=== What is needed ===
Only one span of the listing below should come back. It runs from the line with "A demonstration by" through the line with "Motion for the", and each of its lines must be reproduced exactly.

+++ Data provided +++

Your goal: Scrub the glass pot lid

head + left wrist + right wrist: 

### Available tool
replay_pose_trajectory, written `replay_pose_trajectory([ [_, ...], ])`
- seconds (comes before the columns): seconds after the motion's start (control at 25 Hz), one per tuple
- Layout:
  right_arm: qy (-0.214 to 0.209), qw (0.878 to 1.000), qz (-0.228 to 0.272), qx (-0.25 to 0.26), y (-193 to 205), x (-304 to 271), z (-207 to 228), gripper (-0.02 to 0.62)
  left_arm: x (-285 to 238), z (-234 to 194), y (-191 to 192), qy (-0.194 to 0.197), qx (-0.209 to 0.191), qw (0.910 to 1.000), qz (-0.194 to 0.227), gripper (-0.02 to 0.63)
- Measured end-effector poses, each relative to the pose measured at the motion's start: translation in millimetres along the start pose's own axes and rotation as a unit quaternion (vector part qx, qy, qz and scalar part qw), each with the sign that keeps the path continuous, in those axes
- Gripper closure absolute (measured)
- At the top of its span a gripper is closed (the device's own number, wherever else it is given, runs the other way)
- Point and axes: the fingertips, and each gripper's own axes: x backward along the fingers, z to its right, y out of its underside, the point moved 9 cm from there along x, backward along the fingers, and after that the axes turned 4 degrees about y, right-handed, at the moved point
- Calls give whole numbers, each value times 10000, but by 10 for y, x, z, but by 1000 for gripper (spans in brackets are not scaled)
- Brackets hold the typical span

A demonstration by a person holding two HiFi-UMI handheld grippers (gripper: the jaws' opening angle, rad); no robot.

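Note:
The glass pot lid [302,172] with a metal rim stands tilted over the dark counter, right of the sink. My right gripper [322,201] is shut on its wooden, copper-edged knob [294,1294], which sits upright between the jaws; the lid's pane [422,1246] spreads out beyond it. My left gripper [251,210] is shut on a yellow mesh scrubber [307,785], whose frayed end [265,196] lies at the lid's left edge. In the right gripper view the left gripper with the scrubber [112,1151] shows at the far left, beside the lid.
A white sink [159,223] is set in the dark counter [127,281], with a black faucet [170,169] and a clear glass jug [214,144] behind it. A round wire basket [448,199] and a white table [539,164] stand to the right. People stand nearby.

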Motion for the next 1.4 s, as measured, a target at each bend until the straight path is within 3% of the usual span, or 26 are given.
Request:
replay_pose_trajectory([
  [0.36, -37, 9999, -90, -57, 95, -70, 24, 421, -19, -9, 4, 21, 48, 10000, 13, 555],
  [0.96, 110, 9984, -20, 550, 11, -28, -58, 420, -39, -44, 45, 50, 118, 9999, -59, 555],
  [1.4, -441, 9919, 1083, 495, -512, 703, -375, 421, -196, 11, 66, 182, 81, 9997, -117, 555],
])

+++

=== Result for this task ===
A demonstration by a person holding two HiFi-UMI handheld grippers (gripper: the jaws' opening angle, rad); no robot.

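Note:
The glass pot lid [302,172] with a metal rim stands tilted over the dark counter, right of the sink. My right gripper [322,201] is shut on its wooden, copper-edged knob [294,1294], which sits upright between the jaws; the lid's pane [422,1246] spreads out beyond it. My left gripper [251,210] is shut on a yellow mesh scrubber [307,785], whose frayed end [265,196] lies at the lid's left edge. In the right gripper view the left gripper with the scrubber [112,1151] shows at the far left, beside the lid.
A white sink [159,223] is set in the dark counter [127,281], with a black faucet [170,169] and a clear glass jug [214,144] behind it. A round wire basket [448,199] and a white table [539,164] stand to the right. People stand nearby.
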
Motion for the next 1.4 s, as measured, a target at each bend until the straight path is within 3% of the usual span, or 26 are given.

No more output remains.